TASK DESCRIPTION
Nothing but a number belongs in the answer: how many lines of the records below contain the string "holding".

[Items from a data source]
BEGIN
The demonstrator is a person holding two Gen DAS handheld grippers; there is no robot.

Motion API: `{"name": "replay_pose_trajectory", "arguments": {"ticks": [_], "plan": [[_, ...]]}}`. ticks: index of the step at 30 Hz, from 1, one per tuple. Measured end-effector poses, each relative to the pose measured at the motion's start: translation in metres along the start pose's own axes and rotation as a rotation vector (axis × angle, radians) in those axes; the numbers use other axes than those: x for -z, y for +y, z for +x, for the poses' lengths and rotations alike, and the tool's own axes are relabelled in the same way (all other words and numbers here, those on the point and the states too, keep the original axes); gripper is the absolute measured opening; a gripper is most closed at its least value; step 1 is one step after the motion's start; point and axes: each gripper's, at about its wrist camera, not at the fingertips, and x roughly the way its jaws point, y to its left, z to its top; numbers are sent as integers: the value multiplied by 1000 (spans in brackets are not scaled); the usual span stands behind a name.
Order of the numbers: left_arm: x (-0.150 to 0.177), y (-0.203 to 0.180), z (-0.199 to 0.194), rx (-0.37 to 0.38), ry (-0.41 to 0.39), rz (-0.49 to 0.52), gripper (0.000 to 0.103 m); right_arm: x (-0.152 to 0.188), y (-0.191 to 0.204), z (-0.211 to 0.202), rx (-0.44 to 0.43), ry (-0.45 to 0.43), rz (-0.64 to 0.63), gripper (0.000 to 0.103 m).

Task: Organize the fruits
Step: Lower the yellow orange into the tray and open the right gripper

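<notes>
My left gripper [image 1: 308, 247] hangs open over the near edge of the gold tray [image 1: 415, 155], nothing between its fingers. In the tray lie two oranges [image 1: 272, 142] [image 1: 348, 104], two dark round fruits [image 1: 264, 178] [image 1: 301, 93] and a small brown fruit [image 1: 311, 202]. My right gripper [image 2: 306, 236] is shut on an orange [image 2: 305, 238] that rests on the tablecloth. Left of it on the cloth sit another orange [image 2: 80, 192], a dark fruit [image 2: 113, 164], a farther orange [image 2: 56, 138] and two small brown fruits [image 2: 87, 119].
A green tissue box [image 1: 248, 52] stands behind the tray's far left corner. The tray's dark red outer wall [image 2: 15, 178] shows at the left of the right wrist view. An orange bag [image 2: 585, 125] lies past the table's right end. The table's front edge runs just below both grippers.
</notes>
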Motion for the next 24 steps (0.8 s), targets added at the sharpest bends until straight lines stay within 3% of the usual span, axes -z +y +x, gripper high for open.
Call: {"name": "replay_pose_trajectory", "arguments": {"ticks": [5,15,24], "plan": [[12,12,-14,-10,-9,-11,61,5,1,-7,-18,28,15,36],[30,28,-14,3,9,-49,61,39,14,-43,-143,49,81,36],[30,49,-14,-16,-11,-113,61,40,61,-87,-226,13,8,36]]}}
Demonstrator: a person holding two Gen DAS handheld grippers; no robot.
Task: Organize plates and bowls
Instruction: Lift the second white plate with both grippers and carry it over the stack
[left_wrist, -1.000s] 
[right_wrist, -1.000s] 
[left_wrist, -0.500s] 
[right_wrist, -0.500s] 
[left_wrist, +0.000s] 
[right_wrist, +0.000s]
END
RESULT
2